Monday, October 11, 2010

Thoughts from a recent trip to Turkey

By Peter Henne

I've just returned from an excellent trip to Turkey, sponsored by the Rumi Forum. The trip included visits to Istanbul, Ankara, and two cities in the southeastern part of the country: Gaziantep and Şanliurfa. The trip was intended to introduce members of the DC foreign policy community to Turkey; it involved sight-seeing as well as meetings with political, business and community leaders. I study Turkey academically and have written a bit on it, but still gained great insights into the current state of Turkey's society and politics, and the important role it plays in world affairs.

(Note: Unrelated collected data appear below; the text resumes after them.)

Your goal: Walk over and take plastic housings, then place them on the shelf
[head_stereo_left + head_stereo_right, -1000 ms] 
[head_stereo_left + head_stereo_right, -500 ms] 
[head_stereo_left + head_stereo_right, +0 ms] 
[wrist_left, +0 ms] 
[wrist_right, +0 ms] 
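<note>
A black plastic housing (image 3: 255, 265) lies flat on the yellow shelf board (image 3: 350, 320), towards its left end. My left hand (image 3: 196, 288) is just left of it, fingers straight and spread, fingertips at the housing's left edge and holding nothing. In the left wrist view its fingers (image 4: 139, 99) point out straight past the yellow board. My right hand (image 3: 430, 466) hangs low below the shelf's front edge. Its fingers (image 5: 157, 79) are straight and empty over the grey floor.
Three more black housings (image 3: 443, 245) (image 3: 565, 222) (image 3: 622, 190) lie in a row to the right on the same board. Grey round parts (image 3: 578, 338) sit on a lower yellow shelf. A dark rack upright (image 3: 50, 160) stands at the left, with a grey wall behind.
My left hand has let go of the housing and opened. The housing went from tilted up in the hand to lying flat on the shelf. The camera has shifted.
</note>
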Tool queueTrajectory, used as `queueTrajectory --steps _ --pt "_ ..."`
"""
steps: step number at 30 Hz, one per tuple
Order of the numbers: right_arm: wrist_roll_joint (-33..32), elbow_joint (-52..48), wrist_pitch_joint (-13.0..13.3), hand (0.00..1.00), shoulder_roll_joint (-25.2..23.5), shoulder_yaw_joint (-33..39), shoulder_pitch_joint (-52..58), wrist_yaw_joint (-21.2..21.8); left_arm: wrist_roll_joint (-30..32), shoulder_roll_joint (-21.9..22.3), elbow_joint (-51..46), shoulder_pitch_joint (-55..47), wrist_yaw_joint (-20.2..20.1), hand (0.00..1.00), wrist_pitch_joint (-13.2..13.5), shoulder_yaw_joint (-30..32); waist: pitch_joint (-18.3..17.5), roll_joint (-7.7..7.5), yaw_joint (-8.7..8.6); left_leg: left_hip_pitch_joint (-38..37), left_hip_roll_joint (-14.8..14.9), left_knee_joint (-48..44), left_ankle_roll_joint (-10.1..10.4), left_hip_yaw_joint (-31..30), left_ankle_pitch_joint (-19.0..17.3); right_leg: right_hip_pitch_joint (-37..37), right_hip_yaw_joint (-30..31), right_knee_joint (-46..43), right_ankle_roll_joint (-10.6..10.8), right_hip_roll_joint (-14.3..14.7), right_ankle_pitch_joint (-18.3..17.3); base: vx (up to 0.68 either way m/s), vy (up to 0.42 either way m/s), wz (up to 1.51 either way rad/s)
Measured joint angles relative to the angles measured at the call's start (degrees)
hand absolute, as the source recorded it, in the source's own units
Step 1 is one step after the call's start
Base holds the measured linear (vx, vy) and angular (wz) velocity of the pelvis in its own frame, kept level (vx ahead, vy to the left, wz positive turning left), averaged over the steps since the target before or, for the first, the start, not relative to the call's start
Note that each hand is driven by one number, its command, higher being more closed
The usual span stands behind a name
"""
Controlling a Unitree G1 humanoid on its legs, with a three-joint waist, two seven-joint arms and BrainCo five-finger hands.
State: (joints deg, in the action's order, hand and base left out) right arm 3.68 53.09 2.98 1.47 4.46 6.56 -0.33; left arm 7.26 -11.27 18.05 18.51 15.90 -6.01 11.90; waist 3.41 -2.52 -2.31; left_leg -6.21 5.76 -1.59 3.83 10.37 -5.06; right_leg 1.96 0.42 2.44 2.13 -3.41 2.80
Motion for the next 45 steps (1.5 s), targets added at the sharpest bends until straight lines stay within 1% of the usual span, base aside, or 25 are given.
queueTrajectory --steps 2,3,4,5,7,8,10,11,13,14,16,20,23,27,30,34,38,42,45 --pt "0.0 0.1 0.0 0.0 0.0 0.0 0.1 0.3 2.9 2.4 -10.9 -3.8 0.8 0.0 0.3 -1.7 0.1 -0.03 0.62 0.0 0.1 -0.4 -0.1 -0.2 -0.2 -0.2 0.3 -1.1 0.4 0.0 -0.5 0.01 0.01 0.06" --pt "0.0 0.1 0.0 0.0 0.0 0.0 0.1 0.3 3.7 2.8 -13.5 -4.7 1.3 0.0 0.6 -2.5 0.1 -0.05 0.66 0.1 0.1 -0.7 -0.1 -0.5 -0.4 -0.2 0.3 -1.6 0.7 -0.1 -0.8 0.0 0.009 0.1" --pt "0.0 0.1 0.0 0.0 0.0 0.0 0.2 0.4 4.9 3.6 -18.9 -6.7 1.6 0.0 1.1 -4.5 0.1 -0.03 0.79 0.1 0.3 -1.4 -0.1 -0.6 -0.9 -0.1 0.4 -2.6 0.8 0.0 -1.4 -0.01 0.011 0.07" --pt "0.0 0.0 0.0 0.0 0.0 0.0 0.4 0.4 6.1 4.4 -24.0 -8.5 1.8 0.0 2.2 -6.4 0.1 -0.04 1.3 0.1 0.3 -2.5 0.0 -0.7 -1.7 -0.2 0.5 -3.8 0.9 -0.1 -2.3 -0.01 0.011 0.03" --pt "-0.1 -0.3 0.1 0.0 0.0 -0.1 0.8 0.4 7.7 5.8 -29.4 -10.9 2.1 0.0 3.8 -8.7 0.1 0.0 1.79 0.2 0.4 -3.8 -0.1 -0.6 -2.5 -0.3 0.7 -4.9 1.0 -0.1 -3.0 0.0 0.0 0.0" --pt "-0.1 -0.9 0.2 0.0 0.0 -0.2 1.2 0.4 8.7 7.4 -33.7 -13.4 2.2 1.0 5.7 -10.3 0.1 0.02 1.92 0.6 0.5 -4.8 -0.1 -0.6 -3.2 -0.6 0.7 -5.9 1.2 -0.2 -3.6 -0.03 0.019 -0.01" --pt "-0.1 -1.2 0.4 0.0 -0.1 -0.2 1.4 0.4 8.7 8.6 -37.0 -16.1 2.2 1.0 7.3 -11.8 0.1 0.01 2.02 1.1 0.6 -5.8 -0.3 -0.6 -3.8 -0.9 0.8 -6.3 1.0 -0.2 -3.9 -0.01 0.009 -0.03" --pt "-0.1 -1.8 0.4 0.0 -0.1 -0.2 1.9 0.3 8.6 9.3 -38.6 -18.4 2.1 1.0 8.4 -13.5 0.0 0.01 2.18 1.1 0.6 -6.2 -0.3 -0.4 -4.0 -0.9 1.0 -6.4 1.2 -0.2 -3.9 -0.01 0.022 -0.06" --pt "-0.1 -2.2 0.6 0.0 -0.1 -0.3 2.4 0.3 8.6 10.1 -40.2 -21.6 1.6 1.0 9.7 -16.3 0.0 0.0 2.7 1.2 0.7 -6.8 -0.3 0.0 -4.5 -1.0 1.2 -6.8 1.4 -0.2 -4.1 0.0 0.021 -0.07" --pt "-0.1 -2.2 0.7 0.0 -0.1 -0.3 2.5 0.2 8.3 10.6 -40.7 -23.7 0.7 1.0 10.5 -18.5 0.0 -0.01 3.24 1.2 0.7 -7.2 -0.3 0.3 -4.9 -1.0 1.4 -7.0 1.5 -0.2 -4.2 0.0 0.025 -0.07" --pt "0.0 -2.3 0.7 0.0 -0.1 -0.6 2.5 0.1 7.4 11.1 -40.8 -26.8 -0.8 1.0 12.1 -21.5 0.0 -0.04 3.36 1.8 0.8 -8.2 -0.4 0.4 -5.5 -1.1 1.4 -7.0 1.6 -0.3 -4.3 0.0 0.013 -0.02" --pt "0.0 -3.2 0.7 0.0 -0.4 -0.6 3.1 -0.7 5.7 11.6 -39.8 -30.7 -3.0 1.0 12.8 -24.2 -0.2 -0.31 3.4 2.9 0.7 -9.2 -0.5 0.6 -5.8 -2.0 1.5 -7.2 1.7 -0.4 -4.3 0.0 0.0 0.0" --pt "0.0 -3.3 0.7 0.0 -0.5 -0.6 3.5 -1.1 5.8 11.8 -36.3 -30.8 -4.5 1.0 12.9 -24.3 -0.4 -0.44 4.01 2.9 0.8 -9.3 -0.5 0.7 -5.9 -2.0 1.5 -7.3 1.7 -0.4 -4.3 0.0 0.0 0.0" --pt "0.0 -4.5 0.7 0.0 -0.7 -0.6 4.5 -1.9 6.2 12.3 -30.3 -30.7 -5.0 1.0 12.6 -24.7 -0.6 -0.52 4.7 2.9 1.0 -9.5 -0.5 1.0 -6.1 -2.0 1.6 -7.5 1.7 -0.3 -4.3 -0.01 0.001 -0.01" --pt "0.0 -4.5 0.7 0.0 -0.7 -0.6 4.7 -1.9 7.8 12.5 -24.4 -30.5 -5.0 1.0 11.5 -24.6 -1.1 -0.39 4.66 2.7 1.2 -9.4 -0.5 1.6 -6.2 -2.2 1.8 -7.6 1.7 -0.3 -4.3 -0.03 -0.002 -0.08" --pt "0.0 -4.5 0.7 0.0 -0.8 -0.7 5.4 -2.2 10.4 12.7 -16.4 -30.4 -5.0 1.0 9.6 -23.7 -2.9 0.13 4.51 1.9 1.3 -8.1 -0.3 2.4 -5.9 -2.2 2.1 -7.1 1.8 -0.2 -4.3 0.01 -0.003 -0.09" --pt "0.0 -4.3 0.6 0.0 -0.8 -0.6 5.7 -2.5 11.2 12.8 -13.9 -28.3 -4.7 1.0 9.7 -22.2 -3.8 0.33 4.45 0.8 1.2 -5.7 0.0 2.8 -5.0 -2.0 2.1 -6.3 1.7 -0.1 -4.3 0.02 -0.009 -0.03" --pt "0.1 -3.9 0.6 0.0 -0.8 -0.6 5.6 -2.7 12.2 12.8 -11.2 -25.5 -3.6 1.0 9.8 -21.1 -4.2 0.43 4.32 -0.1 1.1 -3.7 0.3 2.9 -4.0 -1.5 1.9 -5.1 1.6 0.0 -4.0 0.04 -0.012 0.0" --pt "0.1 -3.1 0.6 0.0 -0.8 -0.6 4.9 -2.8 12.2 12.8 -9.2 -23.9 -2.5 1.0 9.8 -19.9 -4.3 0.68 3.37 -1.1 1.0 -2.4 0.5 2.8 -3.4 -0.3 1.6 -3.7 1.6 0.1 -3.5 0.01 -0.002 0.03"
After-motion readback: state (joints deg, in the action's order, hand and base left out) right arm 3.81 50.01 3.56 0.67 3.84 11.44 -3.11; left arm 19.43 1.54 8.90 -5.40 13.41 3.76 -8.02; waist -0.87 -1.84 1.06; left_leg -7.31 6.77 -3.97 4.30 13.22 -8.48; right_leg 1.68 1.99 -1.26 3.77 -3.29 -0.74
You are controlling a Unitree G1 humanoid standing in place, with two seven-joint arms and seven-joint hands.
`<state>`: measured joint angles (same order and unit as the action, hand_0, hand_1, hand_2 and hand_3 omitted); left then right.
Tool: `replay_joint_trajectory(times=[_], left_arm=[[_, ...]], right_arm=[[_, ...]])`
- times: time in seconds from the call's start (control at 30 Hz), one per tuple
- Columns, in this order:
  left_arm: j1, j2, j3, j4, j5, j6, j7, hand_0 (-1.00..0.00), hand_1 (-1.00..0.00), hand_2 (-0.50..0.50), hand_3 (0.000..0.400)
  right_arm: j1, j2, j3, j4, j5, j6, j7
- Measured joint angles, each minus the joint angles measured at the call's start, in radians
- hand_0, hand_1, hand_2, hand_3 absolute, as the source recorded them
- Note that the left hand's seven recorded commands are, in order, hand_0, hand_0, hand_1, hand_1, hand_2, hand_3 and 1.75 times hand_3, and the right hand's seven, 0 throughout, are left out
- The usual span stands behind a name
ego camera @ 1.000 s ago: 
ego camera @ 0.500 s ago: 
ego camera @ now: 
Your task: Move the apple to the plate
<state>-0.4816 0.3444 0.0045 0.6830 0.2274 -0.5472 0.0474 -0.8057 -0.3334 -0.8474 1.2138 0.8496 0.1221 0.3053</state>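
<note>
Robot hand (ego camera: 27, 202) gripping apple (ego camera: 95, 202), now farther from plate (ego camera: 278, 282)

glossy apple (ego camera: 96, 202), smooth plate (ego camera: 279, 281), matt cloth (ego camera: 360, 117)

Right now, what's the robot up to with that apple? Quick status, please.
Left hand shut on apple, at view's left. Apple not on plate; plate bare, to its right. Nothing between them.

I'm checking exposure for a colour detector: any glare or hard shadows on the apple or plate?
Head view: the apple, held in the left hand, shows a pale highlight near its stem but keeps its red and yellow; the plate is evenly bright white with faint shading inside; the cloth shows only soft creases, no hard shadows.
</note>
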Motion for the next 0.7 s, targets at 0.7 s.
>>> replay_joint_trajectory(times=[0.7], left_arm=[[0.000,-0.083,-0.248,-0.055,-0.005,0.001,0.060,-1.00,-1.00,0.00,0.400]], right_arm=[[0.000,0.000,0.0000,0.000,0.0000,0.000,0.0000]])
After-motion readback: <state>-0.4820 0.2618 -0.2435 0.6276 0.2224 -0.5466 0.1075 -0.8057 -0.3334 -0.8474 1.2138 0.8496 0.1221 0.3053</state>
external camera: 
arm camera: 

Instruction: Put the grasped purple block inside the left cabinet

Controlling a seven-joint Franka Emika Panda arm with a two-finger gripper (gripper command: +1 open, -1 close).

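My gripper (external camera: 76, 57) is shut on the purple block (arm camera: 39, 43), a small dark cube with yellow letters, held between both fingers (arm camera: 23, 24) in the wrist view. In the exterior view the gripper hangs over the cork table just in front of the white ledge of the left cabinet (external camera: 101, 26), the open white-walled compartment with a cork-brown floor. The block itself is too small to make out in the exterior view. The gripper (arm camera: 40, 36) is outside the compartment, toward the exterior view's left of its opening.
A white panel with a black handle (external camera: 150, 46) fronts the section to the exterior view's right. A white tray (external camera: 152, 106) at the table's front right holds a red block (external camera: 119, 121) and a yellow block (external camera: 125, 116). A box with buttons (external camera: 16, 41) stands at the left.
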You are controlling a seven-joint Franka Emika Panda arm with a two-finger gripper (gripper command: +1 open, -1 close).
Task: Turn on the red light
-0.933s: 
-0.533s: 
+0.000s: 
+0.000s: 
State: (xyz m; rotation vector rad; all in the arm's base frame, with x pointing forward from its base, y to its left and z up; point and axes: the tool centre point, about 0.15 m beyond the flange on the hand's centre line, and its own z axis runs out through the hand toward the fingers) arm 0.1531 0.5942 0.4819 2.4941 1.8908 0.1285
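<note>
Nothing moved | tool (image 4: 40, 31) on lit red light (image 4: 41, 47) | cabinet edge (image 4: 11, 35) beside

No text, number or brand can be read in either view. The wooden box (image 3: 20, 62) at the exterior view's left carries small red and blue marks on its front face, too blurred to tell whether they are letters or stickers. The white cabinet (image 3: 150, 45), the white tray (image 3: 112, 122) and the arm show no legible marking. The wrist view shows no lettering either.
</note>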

I have a few thoughts now on domestic issues in Turkey (discussion of its foreign policy will be forthcoming). It is a bit of a cliché to call any country dynamic, but that is really the only word to describe Turkey. This partly involves the dramatic growth witnessed throughout the country. Increasing trade with neighboring countries, a growing domestic market, and economic support from the ruling Justice and Development Party (AKP) has led to much economic development; I saw numerous construction projects in Istanbul and Ankara as well as the southeast, which has traditionally been under-developed.

Beyond the economy, the society itself also seems to be thriving. The AKP's policies on the economy and the consolidation of Turkey's democratic process under AKP rule seems to have attracted the support of numerous elements of Turkish society, from conservative religious voters to liberal pro-democracy voices to business groups and ethnic minorities such as the Kurds. Not all Turks support the AKP--the recent Constitutional referendum passed with about 40% of the population opposing, indicating divisions remain--and one may raise legitimate concerns about AKP attitudes towards religion and politics. But the AKP is far from the secret Islamist movement some have claimed.

Another observation has to do with Turkish nationalism. Since Ataturk founded the Turkish republic in 1923, national identity has been a major concern for Turks. Fear of territorial dismantlement--as happened to the Ottoman Empire after World War I--has influenced both domestic and foreign policies, touching on issues such as Armenia, the Kurds, and Cyprus. Defending the modern secular character of the republic has also been the justification for several military coups in the country.

It was encouraging, then, to see a responsible and respectful form of nationalism in the Turks I met. They loved their country, and were very proud of its achievements, but this did not seem to translate into fear of outsiders or anti-Americanism. They had their opinions, and were not shy about expressing their thoughts on US policies, but they were also very happy to talk with Americans and seemed to greatly value the long-standing Turkish-US ties. Again, I didn't meet everyone in Turkey, and there are undoubtedly more negative feelings out there, but what I saw was heartening.

Turkey entered the 20th century as the Ottoman Empire, a major world power in decline. It has spent the time since then smoothing out its transition into a modern nation-state and working out the nature of its domestic and international affairs. As always, there is more work to do, but as we enter the 21st century, Turkish society should provide a model for other states grappling with the proper relationship between religion and politics and managing economic development.